I'm trying to imagine my daughter being mauled by a cave-dweller who thinks his name on the mortgage entitles him to anything and everybody within his reach.  My daughter is pretty and slender and smart and likely to find herself someday in the company of high-powered people.

What happens when one of these people takes this country girl off her guard and assaults her?  She won't be ready for it because she was raised in a small town where people hold each other accountable and where people expect, and receive, decency from their neighbors.

What happens when this happens?  My daughter will be totally screwed up from the pain and disappointment of the nightmare.  She'll pay for a crime few will notice or take seriously because it is still a man's world--and in that world there are moronic women (read:  Trump supporters) who will argue that she should have hauled off and slugged him and moved on, and, since she didn't, she is at fault.  That's how that goes.

Twenty years ago, I worked for a small-town newspaper where the managing editor's brother assumed the right to ogle and speak inappropriately to the women reporters.  He'd stalk us from his desk, all the while operating under the assumption that we should somehow be flattered by the attention.  I was naive enough to bring this problem to the managing editor's attention.  He asked me if I spoke to his brother about this.  Really.  We should speak to the guy who was leveraging his brother's authority over us to explain how that just wasn't right.

I found another job.

Because I knew how these things go.  I had encountered men who would attempt to take advantage of women because they could, sure there would be no consequences.  Perhaps the miracle of my life is to arrive at middle age without the belief that all men are self-serving ass-holes, pigs, perverts, opportunists--and let's stop there before the language gets colorful.

The guy with (suddenly toned-down) orange hair but without any policies, zero demonstrated understanding of what goes on in the world, and devoid of the ability to complete a coherent sentence who imagines he is entitled to the presidency of this amazing country would make abusing women just a thing guys do--locker-room banter.  The orange guy even has Mr.
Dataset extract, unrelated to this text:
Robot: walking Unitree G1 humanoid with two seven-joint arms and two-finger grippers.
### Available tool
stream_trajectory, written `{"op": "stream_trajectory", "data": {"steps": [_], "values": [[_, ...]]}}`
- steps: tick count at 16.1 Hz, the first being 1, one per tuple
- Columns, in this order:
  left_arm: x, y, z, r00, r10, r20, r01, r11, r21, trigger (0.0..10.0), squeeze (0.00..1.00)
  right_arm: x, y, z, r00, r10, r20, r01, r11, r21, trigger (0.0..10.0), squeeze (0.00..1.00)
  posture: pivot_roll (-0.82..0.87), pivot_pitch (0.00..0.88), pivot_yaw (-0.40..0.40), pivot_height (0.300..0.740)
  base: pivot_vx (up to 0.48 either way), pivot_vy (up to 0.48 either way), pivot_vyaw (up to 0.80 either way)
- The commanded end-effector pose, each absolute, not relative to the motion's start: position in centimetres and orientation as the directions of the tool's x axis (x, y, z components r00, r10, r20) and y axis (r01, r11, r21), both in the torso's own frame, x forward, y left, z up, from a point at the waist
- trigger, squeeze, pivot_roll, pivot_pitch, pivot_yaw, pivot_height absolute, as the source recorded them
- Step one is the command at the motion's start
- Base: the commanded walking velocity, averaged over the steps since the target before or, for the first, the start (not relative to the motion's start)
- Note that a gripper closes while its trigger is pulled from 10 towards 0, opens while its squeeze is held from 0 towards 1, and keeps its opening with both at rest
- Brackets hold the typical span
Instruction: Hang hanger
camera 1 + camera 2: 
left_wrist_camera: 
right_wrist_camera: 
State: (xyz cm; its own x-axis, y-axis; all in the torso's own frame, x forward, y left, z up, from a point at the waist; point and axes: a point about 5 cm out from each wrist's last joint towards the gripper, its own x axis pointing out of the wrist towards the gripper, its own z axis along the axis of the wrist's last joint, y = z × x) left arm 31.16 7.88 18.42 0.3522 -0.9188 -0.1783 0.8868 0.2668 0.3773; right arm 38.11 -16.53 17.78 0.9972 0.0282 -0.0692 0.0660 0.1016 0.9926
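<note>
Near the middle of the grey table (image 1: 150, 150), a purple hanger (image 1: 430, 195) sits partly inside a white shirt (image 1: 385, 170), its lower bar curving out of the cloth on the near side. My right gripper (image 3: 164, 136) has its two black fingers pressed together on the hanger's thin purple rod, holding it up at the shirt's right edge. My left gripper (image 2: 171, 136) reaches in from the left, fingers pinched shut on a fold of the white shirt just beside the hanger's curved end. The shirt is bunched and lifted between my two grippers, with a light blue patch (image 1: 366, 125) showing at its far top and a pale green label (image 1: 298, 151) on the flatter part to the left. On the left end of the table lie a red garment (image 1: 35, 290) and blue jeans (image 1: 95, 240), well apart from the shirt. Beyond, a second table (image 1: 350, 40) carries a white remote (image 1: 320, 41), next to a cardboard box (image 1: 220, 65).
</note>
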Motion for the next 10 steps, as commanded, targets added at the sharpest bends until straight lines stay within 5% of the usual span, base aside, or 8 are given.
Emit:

Manners himself (Rudy Giuliani) arguing that talking about woman as if they were life-sized Happy Meal toys for perverts really is normal banter.

But all of this talk of the locker-room takes my mind to the high school where my sister works, where Yemeni girls concealed in their burqas show up in guidance thinking they have the right to roll back Title IX because their faith prohibits them from being seen in their gym clothes by boys.

"I'm here, so change everything."  Really?  And who are you, again?

Where am I going with this?  Do I want to throw a giant rug over my kid so that perverts like Trump, whose behavior would be validated by his election to the presidency, can't trifle with her?  Does Trump's behavior suggest to me that this image of total repression--the burqa--offers to American women the only hope of freedom from sexual harassment and assault?

Or am I going someplace else?  Perhaps Trump, like these misguided, essentially blindfolded young people with a limited concept of where they are and what makes America great right now, mistakenly believe in their hubristic excess that they get to call the shots just because they are different.

Yes:  Trump and the Yemeni girls need to chill out and accept that there is a higher power at work here.  That higher power is a system that works.  Anybody can be a part of it if they are humble enough to respect it for what it is and to work with others.  Bluster doesn't impress us.  If you're too showy, we will show you to the door.  And that goes for the mouthy C student trying to take down the brilliant nerd with his tough talk.

And you can call your lawyer.  Or your pathetic, aging Barbie doll of a campaign manager.  But the bottom line remains:  We can do it without you.  And we will. Please God, we will.